## ASSIGNED TASK
Below is a listing; return it in full, exactly as it appears.

## DATA SHOWN
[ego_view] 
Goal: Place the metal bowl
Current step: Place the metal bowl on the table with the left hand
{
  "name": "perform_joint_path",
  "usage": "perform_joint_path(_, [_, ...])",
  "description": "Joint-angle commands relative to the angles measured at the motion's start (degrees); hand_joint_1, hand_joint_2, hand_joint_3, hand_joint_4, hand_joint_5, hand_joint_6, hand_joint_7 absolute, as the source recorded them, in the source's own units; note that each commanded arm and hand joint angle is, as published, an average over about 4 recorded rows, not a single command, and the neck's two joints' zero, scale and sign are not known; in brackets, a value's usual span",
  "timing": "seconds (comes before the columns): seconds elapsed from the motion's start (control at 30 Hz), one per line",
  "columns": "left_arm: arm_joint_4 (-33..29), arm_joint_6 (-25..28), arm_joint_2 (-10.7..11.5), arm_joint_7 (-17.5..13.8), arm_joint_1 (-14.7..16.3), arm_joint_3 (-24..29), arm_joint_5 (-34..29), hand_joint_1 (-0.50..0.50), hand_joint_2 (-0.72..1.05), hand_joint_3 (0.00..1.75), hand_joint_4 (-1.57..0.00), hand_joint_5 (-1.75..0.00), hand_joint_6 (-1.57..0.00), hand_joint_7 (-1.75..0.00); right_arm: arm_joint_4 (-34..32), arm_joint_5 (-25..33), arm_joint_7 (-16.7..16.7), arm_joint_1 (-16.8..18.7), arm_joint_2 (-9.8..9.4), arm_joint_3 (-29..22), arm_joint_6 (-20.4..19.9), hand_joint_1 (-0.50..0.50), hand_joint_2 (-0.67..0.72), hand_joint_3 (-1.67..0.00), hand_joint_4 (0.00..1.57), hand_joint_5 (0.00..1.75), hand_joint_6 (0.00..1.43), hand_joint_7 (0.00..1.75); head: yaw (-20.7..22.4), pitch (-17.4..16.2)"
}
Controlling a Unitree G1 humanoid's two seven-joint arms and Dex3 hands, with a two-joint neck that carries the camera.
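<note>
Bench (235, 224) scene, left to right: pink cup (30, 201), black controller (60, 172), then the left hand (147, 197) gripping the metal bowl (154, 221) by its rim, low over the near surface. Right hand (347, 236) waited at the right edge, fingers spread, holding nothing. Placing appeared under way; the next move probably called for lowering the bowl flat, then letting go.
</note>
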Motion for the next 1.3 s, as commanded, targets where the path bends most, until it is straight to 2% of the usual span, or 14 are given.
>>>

## RESPONSE AREA
[ego_view] 
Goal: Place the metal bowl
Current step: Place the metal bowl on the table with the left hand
{
  "name": "perform_joint_path",
  "usage": "perform_joint_path(_, [_, ...])",
  "description": "Joint-angle commands relative to the angles measured at the motion's start (degrees); hand_joint_1, hand_joint_2, hand_joint_3, hand_joint_4, hand_joint_5, hand_joint_6, hand_joint_7 absolute, as the source recorded them, in the source's own units; note that each commanded arm and hand joint angle is, as published, an average over about 4 recorded rows, not a single command, and the neck's two joints' zero, scale and sign are not known; in brackets, a value's usual span",
  "timing": "seconds (comes before the columns): seconds elapsed from the motion's start (control at 30 Hz), one per line",
  "columns": "left_arm: arm_joint_4 (-33..29), arm_joint_6 (-25..28), arm_joint_2 (-10.7..11.5), arm_joint_7 (-17.5..13.8), arm_joint_1 (-14.7..16.3), arm_joint_3 (-24..29), arm_joint_5 (-34..29), hand_joint_1 (-0.50..0.50), hand_joint_2 (-0.72..1.05), hand_joint_3 (0.00..1.75), hand_joint_4 (-1.57..0.00), hand_joint_5 (-1.75..0.00), hand_joint_6 (-1.57..0.00), hand_joint_7 (-1.75..0.00); right_arm: arm_joint_4 (-34..32), arm_joint_5 (-25..33), arm_joint_7 (-16.7..16.7), arm_joint_1 (-16.8..18.7), arm_joint_2 (-9.8..9.4), arm_joint_3 (-29..22), arm_joint_6 (-20.4..19.9), hand_joint_1 (-0.50..0.50), hand_joint_2 (-0.67..0.72), hand_joint_3 (-1.67..0.00), hand_joint_4 (0.00..1.57), hand_joint_5 (0.00..1.75), hand_joint_6 (0.00..1.43), hand_joint_7 (0.00..1.75); head: yaw (-20.7..22.4), pitch (-17.4..16.2)"
}
Controlling a Unitree G1 humanoid's two seven-joint arms and Dex3 hands, with a two-joint neck that carries the camera.
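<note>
Bench (235, 224) scene, left to right: pink cup (30, 201), black controller (60, 172), then the left hand (147, 197) gripping the metal bowl (154, 221) by its rim, low over the near surface. Right hand (347, 236) waited at the right edge, fingers spread, holding nothing. Placing appeared under way; the next move probably called for lowering the bowl flat, then letting go.
</note>
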Motion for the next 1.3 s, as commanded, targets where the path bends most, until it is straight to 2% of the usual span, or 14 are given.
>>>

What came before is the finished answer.